WHAT YOU SHOULD DO => Would you reproduce, word for word, only the lines running from the top of the data through the line containing "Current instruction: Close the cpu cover", and none of the pictures?

DATA RECORDS =>
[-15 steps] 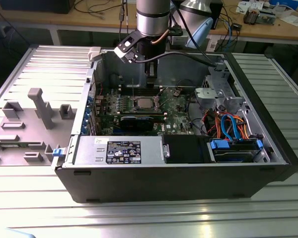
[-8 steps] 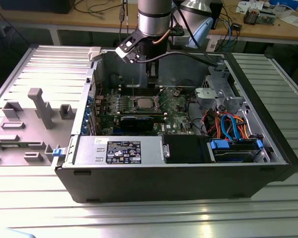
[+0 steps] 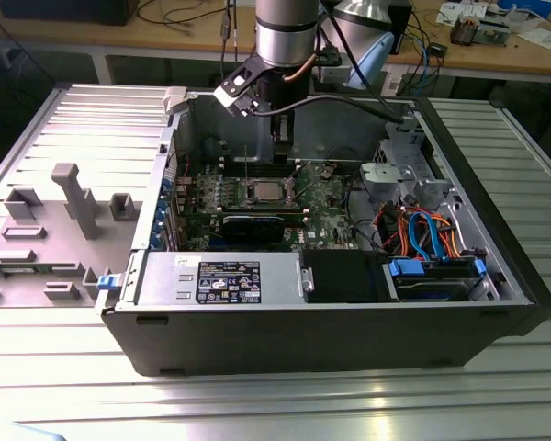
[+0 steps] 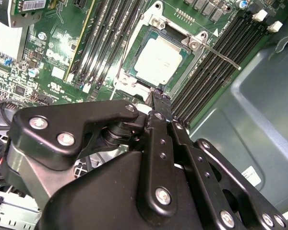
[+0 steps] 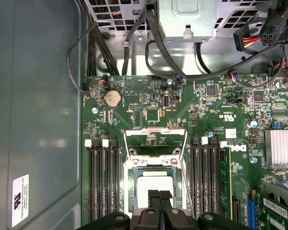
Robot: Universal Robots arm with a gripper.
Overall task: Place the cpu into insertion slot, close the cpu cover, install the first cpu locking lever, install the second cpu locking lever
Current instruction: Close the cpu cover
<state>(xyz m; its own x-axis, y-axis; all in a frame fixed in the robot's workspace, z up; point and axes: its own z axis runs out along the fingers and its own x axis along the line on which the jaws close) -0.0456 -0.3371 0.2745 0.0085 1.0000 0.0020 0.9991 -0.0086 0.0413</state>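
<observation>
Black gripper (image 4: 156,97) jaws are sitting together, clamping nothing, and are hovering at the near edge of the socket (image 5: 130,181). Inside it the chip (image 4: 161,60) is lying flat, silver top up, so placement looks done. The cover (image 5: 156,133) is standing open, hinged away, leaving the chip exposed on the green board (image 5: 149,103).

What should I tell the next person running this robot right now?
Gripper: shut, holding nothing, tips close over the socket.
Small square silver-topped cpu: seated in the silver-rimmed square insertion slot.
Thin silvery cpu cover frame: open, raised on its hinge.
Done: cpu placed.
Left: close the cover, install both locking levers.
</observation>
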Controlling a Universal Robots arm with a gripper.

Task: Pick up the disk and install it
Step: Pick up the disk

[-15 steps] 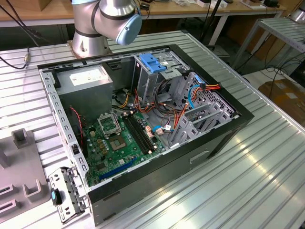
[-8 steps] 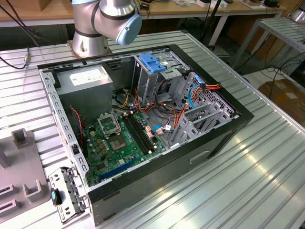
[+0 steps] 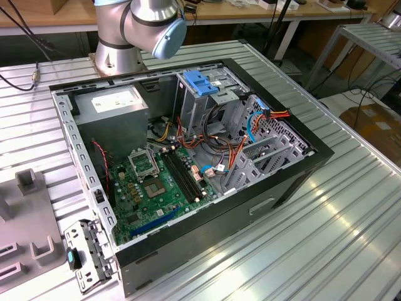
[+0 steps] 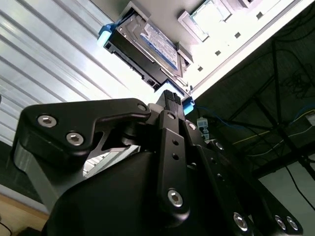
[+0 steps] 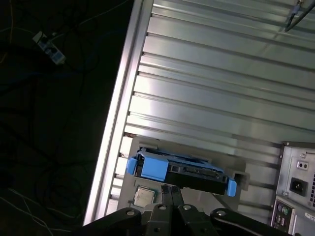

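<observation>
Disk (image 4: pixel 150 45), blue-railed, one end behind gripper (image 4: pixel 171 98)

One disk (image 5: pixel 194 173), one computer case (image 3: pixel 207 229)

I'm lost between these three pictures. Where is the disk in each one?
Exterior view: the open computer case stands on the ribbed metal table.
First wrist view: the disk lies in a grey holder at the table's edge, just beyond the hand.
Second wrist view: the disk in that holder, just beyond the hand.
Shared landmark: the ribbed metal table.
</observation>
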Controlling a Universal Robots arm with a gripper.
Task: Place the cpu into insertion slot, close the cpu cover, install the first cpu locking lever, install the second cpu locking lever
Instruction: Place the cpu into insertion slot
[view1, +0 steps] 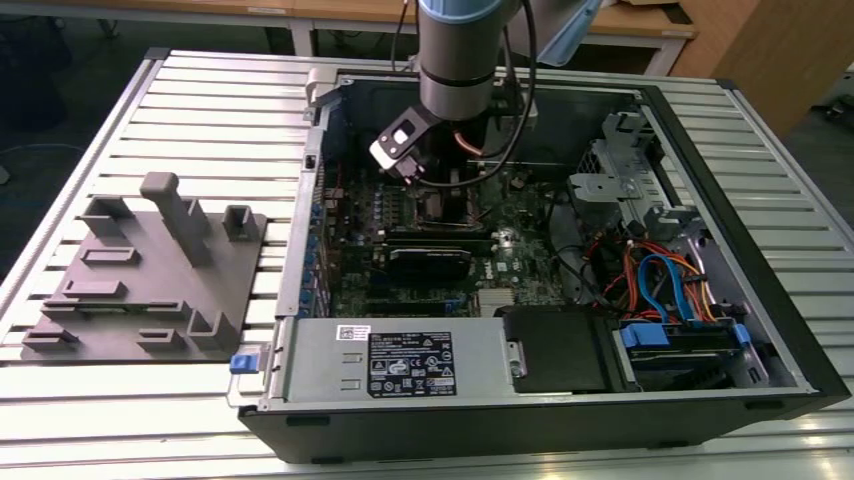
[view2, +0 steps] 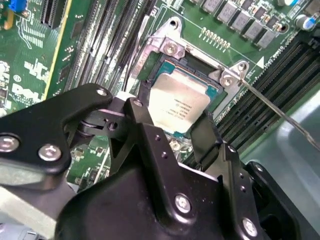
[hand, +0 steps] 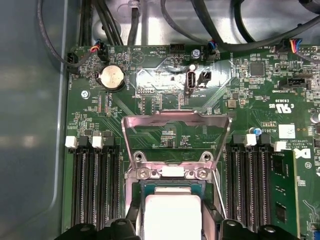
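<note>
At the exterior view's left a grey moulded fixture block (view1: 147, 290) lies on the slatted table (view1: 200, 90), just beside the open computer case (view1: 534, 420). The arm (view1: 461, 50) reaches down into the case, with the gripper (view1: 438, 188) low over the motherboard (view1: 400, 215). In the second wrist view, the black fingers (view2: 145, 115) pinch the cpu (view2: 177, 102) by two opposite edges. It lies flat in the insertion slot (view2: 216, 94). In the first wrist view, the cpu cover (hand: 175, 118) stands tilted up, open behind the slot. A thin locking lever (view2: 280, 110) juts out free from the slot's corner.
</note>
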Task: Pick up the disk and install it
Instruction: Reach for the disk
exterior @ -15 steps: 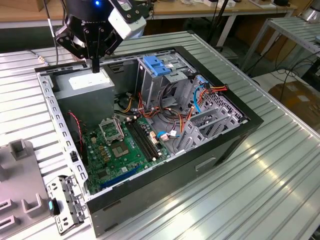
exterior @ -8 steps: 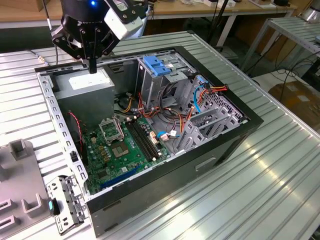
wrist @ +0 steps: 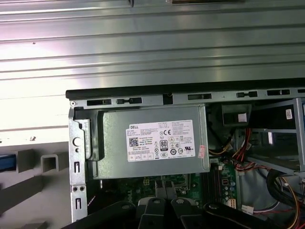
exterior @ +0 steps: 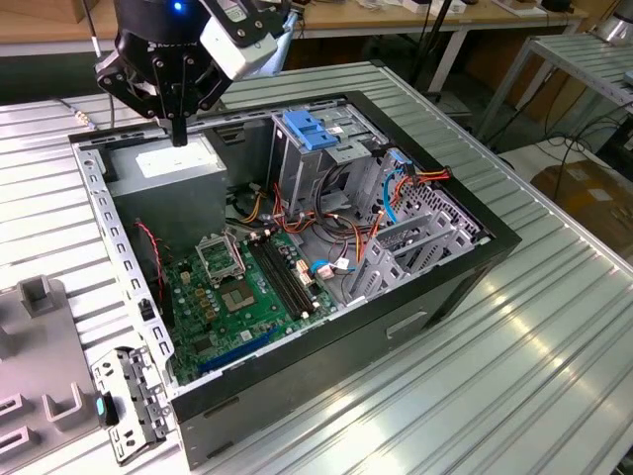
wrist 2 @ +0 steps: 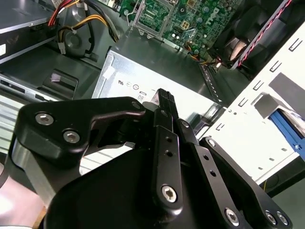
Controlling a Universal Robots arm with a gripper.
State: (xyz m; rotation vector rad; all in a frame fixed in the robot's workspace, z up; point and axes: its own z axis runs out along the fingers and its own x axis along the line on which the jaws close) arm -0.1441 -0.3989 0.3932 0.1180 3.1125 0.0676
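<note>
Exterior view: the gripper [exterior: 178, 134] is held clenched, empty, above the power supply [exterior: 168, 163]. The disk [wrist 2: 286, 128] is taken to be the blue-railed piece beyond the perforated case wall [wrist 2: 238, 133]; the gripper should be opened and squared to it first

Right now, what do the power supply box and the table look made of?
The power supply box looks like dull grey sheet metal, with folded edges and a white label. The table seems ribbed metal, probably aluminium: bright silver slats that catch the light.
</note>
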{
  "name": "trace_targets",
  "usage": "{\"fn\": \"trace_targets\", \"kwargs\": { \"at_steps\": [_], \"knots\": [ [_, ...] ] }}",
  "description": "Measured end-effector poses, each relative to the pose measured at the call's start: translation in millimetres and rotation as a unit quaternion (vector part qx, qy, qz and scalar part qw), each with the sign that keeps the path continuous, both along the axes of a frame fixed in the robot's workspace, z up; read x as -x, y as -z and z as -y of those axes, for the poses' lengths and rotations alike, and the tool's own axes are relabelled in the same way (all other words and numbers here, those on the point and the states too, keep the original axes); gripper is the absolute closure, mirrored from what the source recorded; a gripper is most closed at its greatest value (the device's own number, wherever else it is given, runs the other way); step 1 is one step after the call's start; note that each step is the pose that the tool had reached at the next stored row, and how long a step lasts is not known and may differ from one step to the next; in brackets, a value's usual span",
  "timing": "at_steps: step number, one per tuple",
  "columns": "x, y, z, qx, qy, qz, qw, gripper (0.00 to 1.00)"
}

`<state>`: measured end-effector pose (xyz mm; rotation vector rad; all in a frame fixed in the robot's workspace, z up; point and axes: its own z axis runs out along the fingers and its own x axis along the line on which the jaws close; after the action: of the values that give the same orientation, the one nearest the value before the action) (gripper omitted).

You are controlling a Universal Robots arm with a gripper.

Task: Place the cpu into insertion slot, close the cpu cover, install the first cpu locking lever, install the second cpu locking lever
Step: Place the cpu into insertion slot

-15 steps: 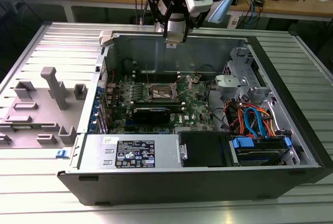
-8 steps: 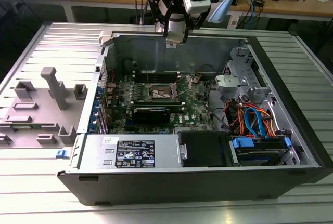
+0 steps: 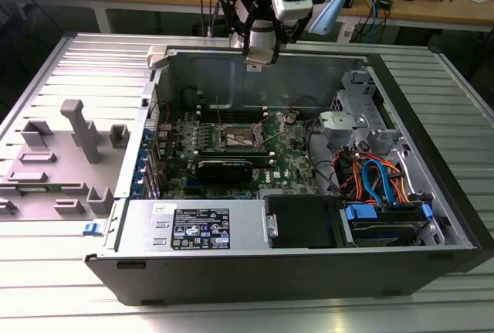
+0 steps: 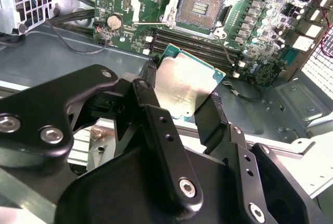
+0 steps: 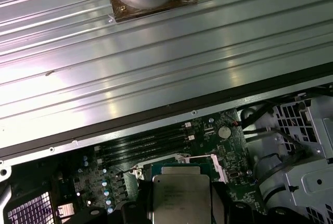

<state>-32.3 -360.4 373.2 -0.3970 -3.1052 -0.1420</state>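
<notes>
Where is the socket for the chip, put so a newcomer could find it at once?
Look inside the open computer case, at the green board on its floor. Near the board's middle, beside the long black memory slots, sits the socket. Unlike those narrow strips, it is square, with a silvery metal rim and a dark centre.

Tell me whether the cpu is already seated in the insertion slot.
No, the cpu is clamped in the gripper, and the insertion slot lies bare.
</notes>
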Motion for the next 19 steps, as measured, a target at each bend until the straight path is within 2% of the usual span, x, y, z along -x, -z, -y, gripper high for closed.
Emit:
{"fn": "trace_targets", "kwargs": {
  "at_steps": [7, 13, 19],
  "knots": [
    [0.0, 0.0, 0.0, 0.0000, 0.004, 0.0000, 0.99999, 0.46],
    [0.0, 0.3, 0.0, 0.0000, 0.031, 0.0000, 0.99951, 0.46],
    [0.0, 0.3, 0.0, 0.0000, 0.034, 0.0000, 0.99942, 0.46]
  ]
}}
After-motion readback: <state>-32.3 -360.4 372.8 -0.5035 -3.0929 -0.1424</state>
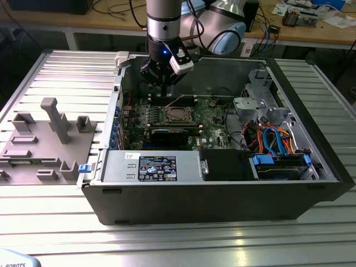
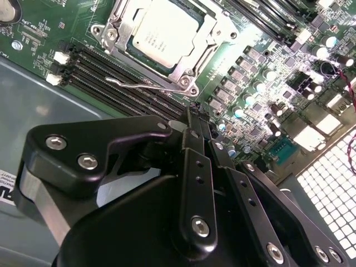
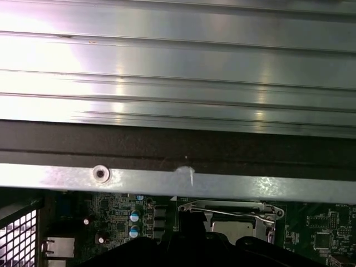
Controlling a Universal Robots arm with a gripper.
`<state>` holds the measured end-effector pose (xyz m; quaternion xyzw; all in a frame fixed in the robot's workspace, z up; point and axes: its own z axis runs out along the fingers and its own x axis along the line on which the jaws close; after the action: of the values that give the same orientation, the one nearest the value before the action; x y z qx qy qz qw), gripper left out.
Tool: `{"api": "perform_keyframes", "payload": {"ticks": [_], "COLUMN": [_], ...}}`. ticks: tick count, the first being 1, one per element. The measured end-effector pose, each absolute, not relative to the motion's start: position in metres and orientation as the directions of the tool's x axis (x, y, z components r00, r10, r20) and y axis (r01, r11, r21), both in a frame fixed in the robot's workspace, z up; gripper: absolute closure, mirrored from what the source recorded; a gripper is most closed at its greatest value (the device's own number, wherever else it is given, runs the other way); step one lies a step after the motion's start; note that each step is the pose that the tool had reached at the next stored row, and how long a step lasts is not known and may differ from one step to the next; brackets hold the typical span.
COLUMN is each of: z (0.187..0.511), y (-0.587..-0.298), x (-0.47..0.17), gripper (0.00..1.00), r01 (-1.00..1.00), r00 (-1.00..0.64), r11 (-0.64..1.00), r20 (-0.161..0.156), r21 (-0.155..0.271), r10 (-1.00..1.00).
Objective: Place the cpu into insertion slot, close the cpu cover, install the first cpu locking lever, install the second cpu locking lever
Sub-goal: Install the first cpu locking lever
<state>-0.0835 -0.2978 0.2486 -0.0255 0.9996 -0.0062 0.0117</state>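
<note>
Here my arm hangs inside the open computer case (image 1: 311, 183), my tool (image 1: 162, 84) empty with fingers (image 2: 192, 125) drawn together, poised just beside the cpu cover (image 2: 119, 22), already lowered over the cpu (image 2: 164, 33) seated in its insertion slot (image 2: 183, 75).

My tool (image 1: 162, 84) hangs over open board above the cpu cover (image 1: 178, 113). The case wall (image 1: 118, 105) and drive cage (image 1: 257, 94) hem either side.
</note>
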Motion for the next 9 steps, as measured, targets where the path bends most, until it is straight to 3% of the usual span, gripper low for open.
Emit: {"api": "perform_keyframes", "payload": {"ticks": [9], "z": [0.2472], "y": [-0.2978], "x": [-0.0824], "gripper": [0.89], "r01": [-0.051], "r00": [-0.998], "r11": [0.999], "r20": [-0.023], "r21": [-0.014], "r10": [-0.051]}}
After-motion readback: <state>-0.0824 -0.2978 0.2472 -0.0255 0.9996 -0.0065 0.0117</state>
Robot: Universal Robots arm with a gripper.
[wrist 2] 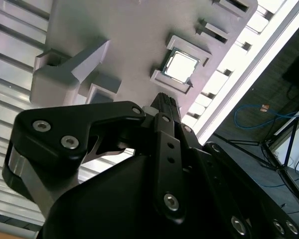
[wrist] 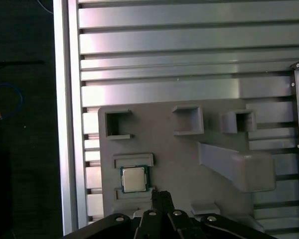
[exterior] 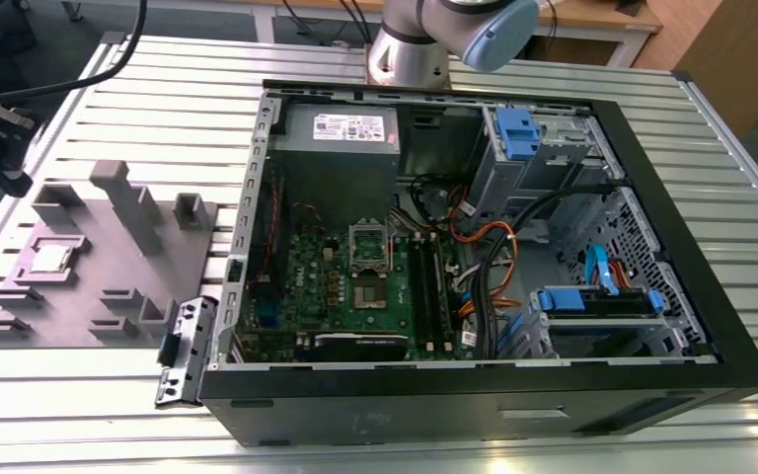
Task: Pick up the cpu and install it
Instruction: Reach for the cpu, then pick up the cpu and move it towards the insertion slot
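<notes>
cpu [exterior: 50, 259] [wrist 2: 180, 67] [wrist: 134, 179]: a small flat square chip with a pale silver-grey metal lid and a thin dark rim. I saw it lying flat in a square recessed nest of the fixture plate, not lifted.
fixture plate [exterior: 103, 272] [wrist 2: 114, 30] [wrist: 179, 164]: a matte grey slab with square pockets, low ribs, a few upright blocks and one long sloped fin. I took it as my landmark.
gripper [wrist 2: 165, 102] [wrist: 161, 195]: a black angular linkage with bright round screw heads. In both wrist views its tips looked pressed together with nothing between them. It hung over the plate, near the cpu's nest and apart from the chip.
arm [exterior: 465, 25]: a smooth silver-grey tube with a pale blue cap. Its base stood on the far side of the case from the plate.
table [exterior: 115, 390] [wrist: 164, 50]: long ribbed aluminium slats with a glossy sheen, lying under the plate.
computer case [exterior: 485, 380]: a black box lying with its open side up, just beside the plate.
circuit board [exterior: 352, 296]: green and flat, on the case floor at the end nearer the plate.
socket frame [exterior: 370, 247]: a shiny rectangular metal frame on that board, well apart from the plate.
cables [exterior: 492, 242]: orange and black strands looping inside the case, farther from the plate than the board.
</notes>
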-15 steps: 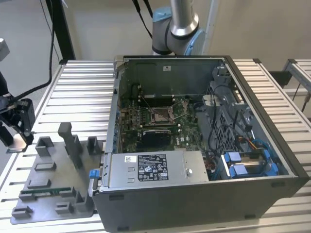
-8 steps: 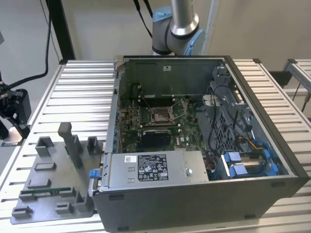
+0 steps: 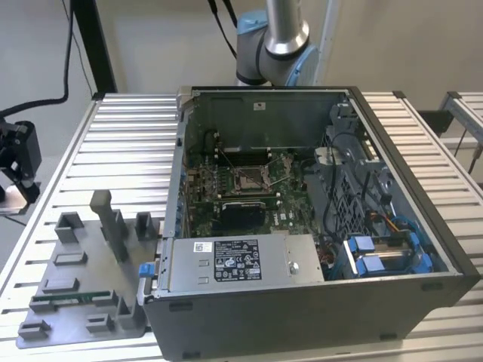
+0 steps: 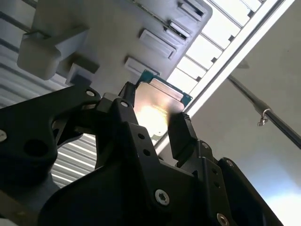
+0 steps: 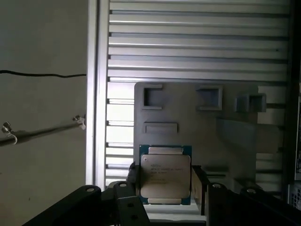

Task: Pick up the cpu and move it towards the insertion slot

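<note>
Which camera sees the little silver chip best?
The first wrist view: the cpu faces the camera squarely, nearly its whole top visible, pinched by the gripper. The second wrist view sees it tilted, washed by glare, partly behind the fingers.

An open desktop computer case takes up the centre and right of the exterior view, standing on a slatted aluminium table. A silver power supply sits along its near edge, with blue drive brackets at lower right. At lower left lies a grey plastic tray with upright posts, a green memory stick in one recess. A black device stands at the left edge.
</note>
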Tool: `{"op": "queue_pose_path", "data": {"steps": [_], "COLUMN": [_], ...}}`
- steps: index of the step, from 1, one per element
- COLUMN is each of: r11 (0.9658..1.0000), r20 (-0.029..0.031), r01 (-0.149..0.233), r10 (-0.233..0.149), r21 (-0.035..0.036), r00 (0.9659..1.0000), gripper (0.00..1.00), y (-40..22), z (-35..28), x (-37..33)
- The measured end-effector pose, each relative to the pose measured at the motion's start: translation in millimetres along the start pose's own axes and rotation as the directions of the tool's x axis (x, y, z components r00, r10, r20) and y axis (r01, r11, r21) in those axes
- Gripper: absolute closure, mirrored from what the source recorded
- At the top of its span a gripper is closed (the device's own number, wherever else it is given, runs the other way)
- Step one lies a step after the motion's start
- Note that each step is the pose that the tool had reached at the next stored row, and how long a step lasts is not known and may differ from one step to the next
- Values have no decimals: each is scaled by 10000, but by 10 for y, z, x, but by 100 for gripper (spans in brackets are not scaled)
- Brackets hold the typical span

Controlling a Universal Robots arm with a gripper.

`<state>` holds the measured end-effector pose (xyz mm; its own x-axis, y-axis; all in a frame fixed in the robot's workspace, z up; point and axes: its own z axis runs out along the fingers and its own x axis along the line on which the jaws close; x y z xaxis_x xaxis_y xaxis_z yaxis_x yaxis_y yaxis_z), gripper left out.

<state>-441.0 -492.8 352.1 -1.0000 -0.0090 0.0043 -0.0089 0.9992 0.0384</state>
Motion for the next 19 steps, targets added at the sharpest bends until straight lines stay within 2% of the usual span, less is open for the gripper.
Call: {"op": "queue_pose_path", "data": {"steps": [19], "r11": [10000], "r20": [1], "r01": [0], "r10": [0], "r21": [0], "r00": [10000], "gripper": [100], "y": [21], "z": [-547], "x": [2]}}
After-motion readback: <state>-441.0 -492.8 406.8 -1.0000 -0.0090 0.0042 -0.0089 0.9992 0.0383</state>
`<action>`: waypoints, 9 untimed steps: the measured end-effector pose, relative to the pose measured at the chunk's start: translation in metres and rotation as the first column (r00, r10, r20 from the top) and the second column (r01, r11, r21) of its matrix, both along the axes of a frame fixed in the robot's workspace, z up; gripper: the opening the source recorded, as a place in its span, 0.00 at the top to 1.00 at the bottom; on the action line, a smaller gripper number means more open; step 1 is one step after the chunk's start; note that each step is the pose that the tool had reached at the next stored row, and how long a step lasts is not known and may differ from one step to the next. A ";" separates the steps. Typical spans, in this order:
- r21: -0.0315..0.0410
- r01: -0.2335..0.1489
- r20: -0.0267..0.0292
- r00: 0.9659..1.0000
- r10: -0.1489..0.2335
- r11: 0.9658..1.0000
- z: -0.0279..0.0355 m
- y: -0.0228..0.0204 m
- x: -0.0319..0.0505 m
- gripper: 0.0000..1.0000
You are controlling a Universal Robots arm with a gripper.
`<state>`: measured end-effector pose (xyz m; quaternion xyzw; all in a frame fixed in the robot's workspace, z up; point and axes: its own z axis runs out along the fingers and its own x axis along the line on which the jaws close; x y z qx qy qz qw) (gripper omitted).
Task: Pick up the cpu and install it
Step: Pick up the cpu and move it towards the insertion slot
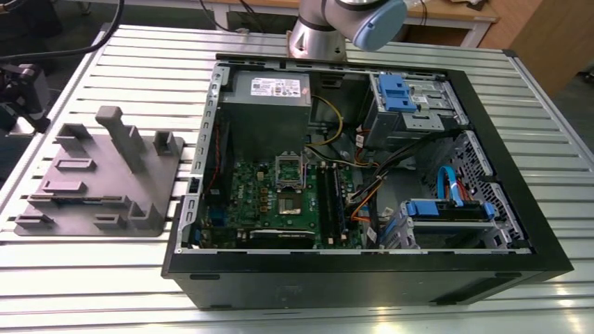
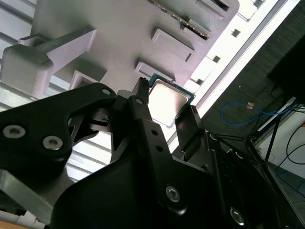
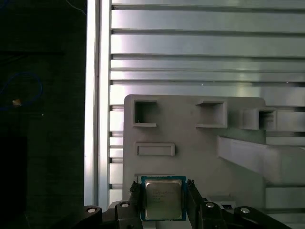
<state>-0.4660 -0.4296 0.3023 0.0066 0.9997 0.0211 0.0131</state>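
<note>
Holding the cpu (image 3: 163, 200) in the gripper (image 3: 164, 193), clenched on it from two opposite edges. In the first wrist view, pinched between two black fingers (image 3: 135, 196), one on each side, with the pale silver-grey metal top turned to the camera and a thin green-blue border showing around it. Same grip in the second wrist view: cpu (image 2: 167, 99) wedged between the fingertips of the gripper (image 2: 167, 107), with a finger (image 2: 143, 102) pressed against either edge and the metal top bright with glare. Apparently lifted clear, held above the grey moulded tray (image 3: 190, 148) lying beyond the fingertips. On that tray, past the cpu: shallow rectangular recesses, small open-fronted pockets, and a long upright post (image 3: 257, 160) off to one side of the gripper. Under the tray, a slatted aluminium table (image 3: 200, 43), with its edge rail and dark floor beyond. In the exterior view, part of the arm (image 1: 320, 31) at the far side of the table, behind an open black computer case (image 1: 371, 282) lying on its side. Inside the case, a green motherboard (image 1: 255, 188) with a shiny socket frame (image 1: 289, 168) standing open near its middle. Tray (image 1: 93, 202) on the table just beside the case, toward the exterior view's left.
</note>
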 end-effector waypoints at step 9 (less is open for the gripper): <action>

TASK OUTPUT =>
[-15 steps] 
[-8 steps] 
[+0 steps] 
[+0 steps] 
[+0 steps] 
Robot: Universal Robots arm with a gripper.
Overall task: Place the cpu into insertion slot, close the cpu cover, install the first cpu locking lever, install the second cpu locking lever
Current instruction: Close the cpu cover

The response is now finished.